> _Exercise_:
Look for the word "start" in the material below, then report each line where it occurs.
---- Supplied data
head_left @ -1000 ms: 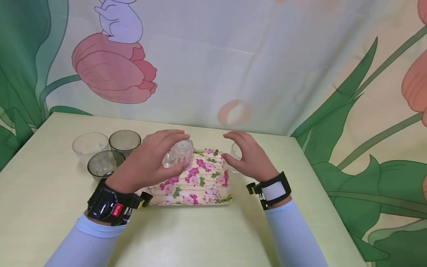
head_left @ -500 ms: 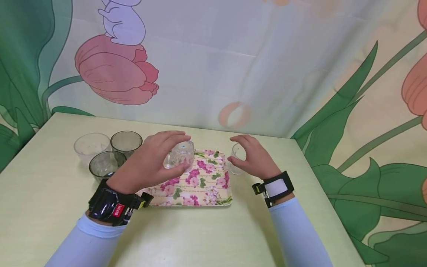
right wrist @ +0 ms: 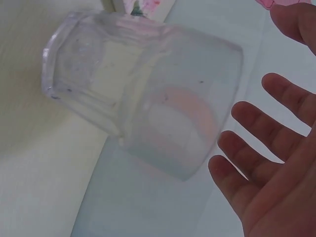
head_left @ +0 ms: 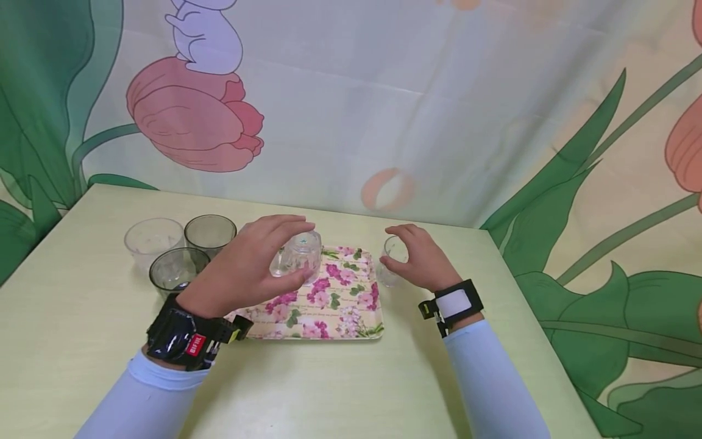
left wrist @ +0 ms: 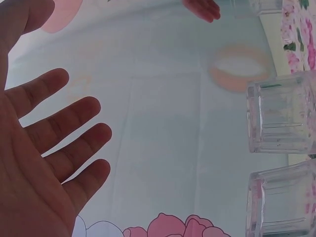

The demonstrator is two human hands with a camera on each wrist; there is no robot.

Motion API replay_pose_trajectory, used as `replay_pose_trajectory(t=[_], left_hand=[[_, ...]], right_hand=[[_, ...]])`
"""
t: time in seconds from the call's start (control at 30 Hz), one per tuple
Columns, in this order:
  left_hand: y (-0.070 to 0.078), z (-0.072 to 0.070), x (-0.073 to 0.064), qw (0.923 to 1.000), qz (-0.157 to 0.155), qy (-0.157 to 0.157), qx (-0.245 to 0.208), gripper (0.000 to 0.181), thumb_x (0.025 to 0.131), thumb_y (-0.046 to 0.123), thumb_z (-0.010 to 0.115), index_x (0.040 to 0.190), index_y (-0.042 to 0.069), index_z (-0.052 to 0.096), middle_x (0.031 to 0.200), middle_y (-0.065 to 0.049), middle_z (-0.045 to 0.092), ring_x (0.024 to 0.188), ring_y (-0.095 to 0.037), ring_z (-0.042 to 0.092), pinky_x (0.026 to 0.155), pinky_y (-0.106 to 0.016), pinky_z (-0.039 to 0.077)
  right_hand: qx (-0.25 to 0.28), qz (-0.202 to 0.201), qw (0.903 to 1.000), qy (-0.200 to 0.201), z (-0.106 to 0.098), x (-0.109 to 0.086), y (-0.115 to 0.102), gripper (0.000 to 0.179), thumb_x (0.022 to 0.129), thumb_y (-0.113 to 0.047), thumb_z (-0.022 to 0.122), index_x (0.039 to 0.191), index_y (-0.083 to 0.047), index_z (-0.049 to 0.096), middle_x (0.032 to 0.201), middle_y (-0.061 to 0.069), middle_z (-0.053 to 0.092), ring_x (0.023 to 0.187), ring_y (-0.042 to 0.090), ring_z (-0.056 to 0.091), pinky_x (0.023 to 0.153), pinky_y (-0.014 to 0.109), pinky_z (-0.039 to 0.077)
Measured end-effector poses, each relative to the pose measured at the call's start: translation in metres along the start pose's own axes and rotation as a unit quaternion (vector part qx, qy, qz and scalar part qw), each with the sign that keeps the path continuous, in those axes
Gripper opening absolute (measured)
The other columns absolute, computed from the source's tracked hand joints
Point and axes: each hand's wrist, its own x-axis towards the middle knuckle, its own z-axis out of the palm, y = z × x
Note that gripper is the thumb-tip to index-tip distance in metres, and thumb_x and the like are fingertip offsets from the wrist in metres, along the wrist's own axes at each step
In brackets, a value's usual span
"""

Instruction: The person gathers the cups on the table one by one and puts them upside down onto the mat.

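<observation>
My left hand [head_left: 249, 262] hovers with spread fingers above the left part of a floral tray [head_left: 334, 332]. Near its fingertips an upside-down clear glass [head_left: 304, 253] stands on that tray, another beside it. In the left wrist view a gap separates the hand [left wrist: 54, 148] from both clear glasses [left wrist: 281, 116]. Just right of the tray, an upright clear glass [head_left: 388, 277] stands on the table, partly behind my right hand [head_left: 421, 259]. The right wrist view has its fingers [right wrist: 249, 158] loosely spread by the rim of this glass [right wrist: 143, 94]; contact is unclear.
At the left of the table [head_left: 351, 390] stand a clear bowl-like glass [head_left: 150, 241] and two smoky ones, one farther back [head_left: 211, 228] and one nearer [head_left: 177, 271], partly hidden by my left arm. A printed curtain [head_left: 329, 122] hangs behind the table.
My right hand has shifted right, so more of the upright glass shows. The left hand stays almost still over the tray, and the glasses have not been moved. The head view drifts slightly.
</observation>
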Motion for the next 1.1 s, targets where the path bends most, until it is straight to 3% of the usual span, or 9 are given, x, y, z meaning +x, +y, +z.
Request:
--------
> _Finished exercise_:
t: time in seconds from the call's start (control at 30 Hz), one per tuple
Measured end-effector poses, each relative to the pose measured at the call's start: translation in metres along the start pose's own axes and rotation as a unit quaternion (vector part qx, qy, qz and scalar part qw), each with the sign that keeps the path continuous, in those axes

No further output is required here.